Les nouvelles normes automobiles cherchent à réduire la mortalité des accidents mais peu de données existent sur les résultats obtenus.

En 2017, en Australie et en Nouvelle-Zélande, les risques des véhicules construits avant 2000 est 4 fois supérieur aux véhicules construits sur les cinq années antérieurs (2011-2016)[60].

En 2015, aux États-Unis, un véhicule de plus de 15 ans ou un véhciule équipé de mpoins de technologies d'assistance est plus susceptible de décéder dans un accident mortel[61].

Dénombrement statistique

Un accident avec sortie de route et choc contre un obstacle fixe.

Les accidents de la route tuent 1,3 million de personnes dans le monde chaque année, et en blessent 40 fois plus[62]. Plus de 90 % des décès surviennent dans les pays à revenu faible ou intermédiaire, qui ne comptent que 48 % des véhicules immatriculés dans le monde.
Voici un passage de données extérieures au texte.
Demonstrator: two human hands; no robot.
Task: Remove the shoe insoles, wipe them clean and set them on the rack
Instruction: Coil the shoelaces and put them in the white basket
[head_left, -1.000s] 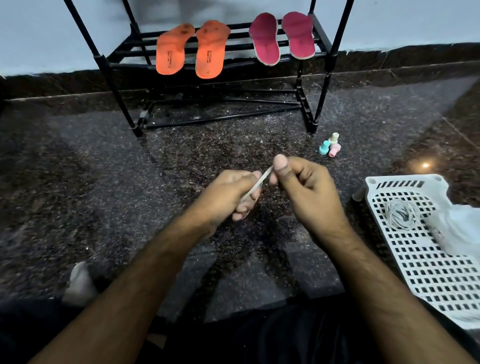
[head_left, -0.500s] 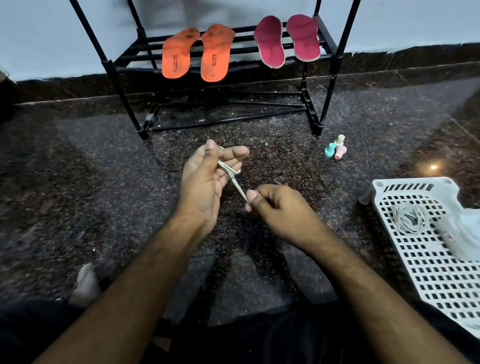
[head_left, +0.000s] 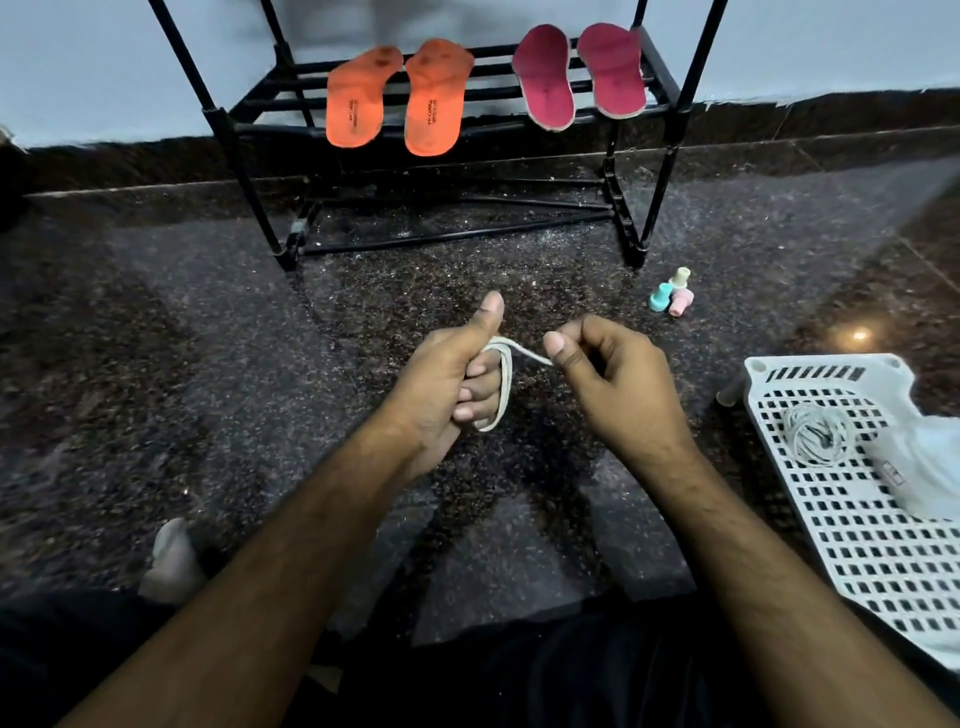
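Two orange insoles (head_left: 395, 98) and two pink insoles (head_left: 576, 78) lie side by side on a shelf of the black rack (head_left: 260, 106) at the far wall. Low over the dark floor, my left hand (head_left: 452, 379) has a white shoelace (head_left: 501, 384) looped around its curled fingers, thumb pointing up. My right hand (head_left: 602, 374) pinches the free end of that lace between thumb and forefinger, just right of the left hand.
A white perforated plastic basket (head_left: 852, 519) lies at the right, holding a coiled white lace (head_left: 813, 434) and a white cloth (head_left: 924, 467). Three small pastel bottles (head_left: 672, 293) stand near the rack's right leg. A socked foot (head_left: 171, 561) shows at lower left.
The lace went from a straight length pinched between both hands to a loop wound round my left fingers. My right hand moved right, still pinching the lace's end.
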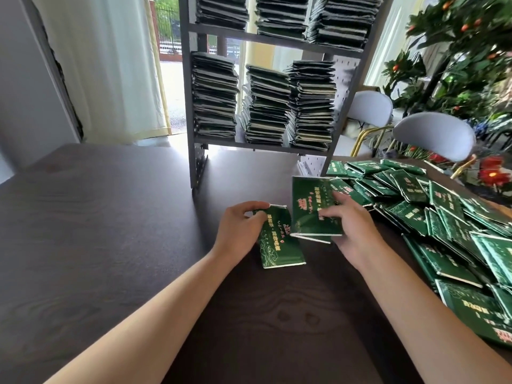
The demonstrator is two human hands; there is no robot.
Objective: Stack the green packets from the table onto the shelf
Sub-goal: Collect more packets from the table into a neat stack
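Observation:
My left hand (240, 227) grips the top end of a green packet (279, 245) with gold print, its lower end resting on the dark table (110, 231). My right hand (346, 223) holds a small stack of green packets (307, 209) tilted up just beside it, thumb on the front face. A loose heap of green packets (443, 217) covers the table to the right. The grey shelf (191, 120) stands at the table's far side, its lower level holding three tall stacks of packets (266, 106) and more stacks on the level above.
Two grey chairs (435, 134) stand behind the heap on the right, with a plant bearing orange fruit (465, 51) and red flowers (493, 173) beyond. White curtains (110, 65) and an open doorway lie at the back left.

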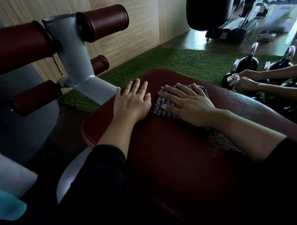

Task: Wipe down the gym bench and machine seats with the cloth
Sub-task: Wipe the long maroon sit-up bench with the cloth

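While the left hand [132, 101] lies flat with straight fingers on the dark red bench pad [167, 156], the right hand [187, 102] presses a checked cloth [161, 107] flat beside it, fingers spread; the cloth sits near the pad's far end; padded rollers [105, 22] stand left.

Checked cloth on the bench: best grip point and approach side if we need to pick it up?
The checked cloth lies flat on the bench pad, pressed down by the right hand. Probably best to pinch the loose corner that shows beside the thumb, coming from above on the left-hand side; the left hand rests flat right beside it.
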`<state>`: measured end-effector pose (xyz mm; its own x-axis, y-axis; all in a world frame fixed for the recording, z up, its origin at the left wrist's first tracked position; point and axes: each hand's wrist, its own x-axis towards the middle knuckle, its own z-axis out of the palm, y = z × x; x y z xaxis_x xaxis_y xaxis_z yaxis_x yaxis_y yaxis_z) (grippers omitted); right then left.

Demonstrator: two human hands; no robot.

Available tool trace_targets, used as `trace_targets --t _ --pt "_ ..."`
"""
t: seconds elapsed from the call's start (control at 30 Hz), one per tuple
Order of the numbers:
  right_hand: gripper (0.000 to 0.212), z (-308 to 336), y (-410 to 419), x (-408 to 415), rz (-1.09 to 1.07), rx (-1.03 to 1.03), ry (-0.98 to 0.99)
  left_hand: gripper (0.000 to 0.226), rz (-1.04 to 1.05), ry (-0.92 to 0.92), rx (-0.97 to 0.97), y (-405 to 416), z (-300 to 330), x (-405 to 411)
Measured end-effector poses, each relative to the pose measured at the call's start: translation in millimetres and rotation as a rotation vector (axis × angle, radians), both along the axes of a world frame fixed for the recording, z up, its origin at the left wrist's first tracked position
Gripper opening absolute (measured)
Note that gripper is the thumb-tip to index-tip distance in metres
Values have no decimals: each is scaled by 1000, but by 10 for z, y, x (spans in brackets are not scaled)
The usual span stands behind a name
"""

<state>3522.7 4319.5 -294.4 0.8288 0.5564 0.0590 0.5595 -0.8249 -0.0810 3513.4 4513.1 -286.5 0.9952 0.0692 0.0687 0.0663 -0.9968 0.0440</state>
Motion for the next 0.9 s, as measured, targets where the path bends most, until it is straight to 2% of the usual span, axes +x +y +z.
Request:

Le record du monde est détenu par la Russie avec 12 accidents pour 10 000 voitures et 35 000 morts par an[63].

Dans le monde, selon l'OMS, les accidents de la route sont la principale cause de mortalité chez les 5-29 ans[64]. Mais cette mortalité varie géographiquement ; elle est la plus élevée en Afrique (26,6 tués pour 100 000 habitants en moyenne), et la plus faible en Europe (9,3 pour 100 000 habitants en moyenne)[64], où la part de piétons et cyclistes tués s'élève à 44 %[64].

Tendances

Entre 1972 et 2021, le nombre de tués sur les routes de France a été divisé par 6, passant de 18 034 victimes en 1972 à 2 944 victimes en 2021, alors que le parc automobile français a plus que doublé[65].

La plus forte baisse a été observée entre 2001 et 2005, l'amélioration s’élevait à -35,6 % pour le nombre de personnes tuées et -29,6 % pour le nombre de blessés[66].

Méthodologies statistiques

Les comparaisons internationales ou inter-régionales doivent se faire en gardant en mémoire les différences structurelles (taille du pays, densité et qualité du réseau routier, population notamment) et socio-économiques (composition du parc, présence de trafic international et touristique, comportement des usagers, notamment). Le nombre seul de tués ou de blessés n'est pas suffisant et d'autres taux indicateurs ont été développés. Le nombre de tués peut ainsi être ramené à la population (par 100 000 habitants ou par millions), au nombre de passagers, aux véhicules-kilomètres parcourus[67] , au nombre de véhicules immatriculés ou de permis de conduire. Traditionnellement, en Europe le taux de mortalité fait plutôt référence à la population, et aux États-Unis aux véhicules-kilomètres parcourus.

En Grande-Bretagne, le ministère des Transports publie les statistiques d'accident de la route de chaque type de voiture. Ces statistiques permettent de classer les voitures les plus dangereuses et les plus sûres selon le pourcentage de victimes et un indice de gravité[réf. nécessaire].

En France, l’Observatoire national interministériel de la sécurité routière (ONISR) édite chaque année un document d’information permettant de connaître l’évolution des accidents de la route en France. Par exemple, selon cet organisme, en 2022, 3 550 personnes ont perdu la vie sur les routes de France (métropolitaine ou d’outre-mer)[68],[69].

Faits marquants et statistiques

20 % des accidents mortels en Europe pourraient être attribués à la fatigue ou à l'endormissement[réf. nécessaire], lequel peut être lié à la fatigue, mais aussi à l'alcool, au cannabis et/ou à la prise de certains médicaments (sédatifs, anxiolytiques…)[70]. La combinaison psychotrope + alcool peut encore aggraver le risque[71]. Une étude publiée en 1994 a montré à l'époque que sur un échantillon de 383 conducteurs responsables d'accidents de la route après avoir consommé de l'alcool, 52 avaient dans le sang des traces de benzodiazépines (diazépam, nordazépam, et bromazépam…) et 31 des traces de cannabinoïdes[71].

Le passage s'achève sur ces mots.